Le docteur cessa pour un instant de regarder Andrée, et laissa tomber son observation sur le jeune homme, dont il analysa le sourire et l’épanouissement.

— Vous avez causé avec mademoiselle votre sœur, comme je vous en avais donné le conseil ? demanda-t-il.

— Oui, docteur, oui.

— Et vous êtes rassuré ?

— J’ai le ciel de plus et l’enfer de moins dans le cœur.

Le docteur prit la main d’Andrée et tâta longuement le pouls de la jeune fille.

Philippe le regardait et semblait dire :

— Oh ! faites, docteur, je ne crains plus maintenant les commentaires du médecin.

— Eh bien, monsieur ? fit-il d’un air de triomphe.

— Monsieur le chevalier, répondit le docteur Louis, veuillez me laisser seul avec votre sœur.

Ces mots, prononcés simplement, abattirent l’orgueil du jeune homme.

— Quoi ! encore ? dit-il.

Le docteur fit un geste.

— C’est bien, je vous laisse, monsieur, répliqua Philippe d’un air sombre.

Puis à sa sœur :

— Andrée, continua-t-il, soyez loyale et franche avec le docteur.

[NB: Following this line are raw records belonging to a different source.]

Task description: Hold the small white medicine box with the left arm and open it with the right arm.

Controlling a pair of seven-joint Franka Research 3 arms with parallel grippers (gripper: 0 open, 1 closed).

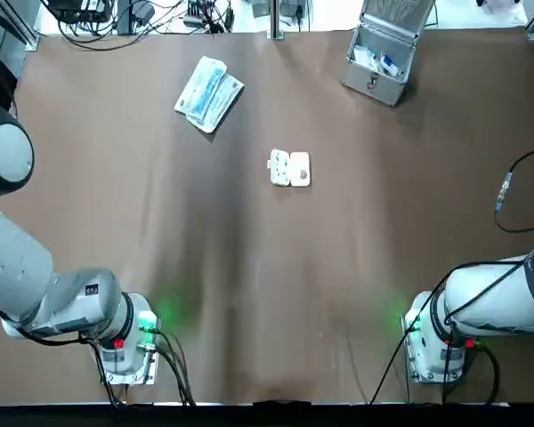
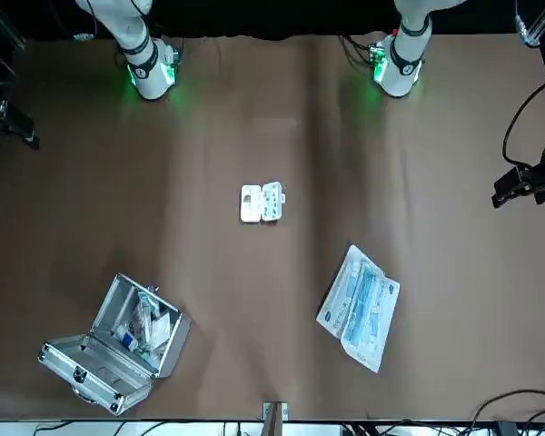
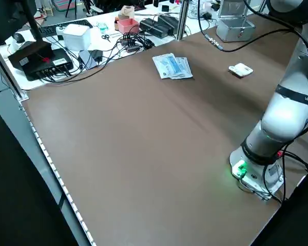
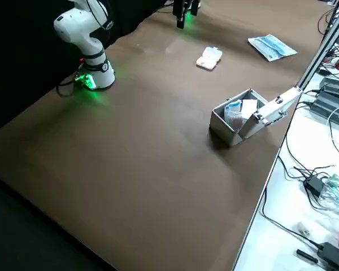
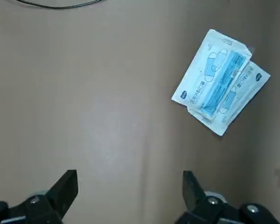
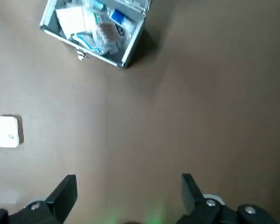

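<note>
The brown table [image 1: 249, 294] bears an open metal case [image 1: 380, 62] at 1 o'clock, its contents hard to make out. Mask packets [image 1: 209, 93] lie at 11 o'clock. The small white medicine box [image 1: 289, 168] lies just past centre toward 12, unfolded in two halves. The left gripper [image 5: 129, 182] and right gripper [image 6: 128, 183] hang high, spread wide and empty, and appear only in the wrist views.
</note>
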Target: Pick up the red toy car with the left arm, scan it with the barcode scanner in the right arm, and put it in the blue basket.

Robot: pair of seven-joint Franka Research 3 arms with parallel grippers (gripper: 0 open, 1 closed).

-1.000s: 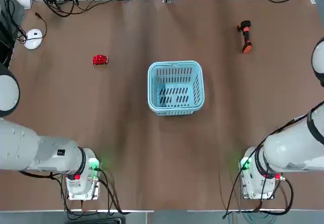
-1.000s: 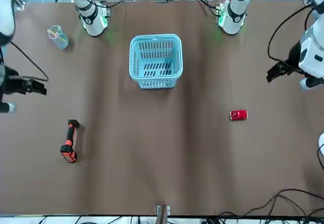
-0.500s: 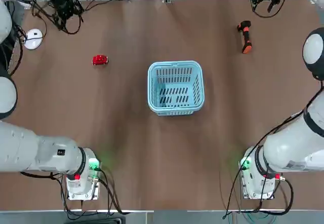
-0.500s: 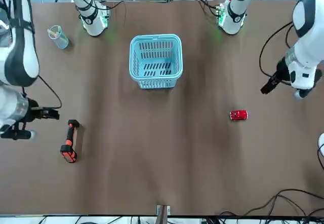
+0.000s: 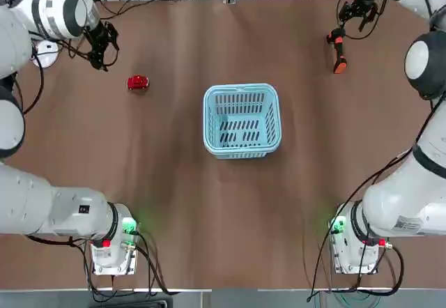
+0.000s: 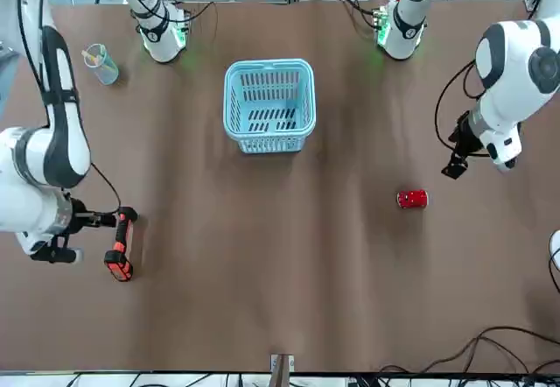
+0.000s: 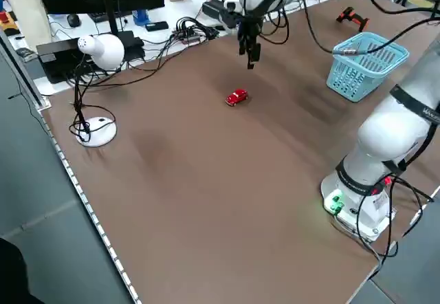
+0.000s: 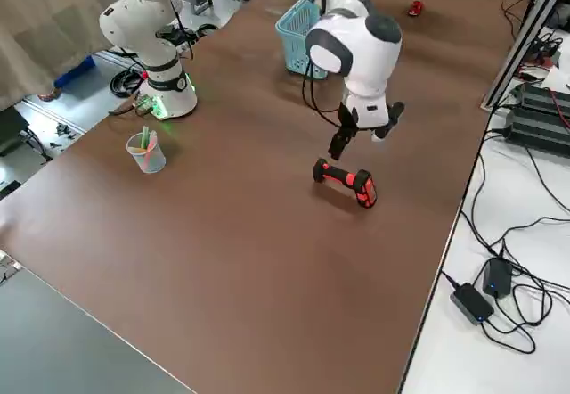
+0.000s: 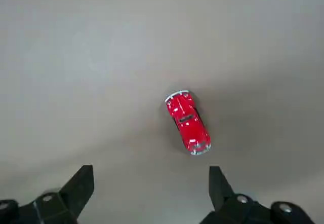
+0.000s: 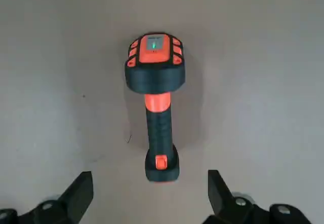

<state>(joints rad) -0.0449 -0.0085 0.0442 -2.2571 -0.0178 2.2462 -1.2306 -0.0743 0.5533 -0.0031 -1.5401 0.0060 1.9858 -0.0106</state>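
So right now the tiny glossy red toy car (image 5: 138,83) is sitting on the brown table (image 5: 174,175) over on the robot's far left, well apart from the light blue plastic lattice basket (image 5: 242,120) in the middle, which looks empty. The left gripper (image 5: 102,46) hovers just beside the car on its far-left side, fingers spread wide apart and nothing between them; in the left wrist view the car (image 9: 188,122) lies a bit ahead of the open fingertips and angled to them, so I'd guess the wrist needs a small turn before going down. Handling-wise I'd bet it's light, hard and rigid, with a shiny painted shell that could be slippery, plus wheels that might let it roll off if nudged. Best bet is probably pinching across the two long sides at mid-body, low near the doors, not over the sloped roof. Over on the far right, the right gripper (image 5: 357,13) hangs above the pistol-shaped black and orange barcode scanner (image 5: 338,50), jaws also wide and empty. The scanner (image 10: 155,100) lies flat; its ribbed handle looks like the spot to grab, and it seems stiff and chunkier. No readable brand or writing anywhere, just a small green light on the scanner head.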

La jeune fille haussa les épaules, comme si elle ne pouvait même pas comprendre ce qu’on lui voulait dire.

Philippe reprit :

— Mais, tandis qu’il va vous questionner sur votre santé, j’irai faire un tour dans le parc. L’heure à laquelle j’ai demandé mon cheval n’est point encore venue, en sorte que je pourrai te revoir avant mon départ, et causer encore un instant avec toi.

Et il serra la main d’Andrée en essayant de sourire.

Mais il y avait pour la jeune fille quelque chose de contraint et de convulsif dans ce serrement et dans ce sourire.

Le docteur reconduisit gravement Philippe jusqu’à la porte d’entrée, qu’il ferma.

Après quoi, il revint s’asseoir sur le même sofa où Andrée était assise.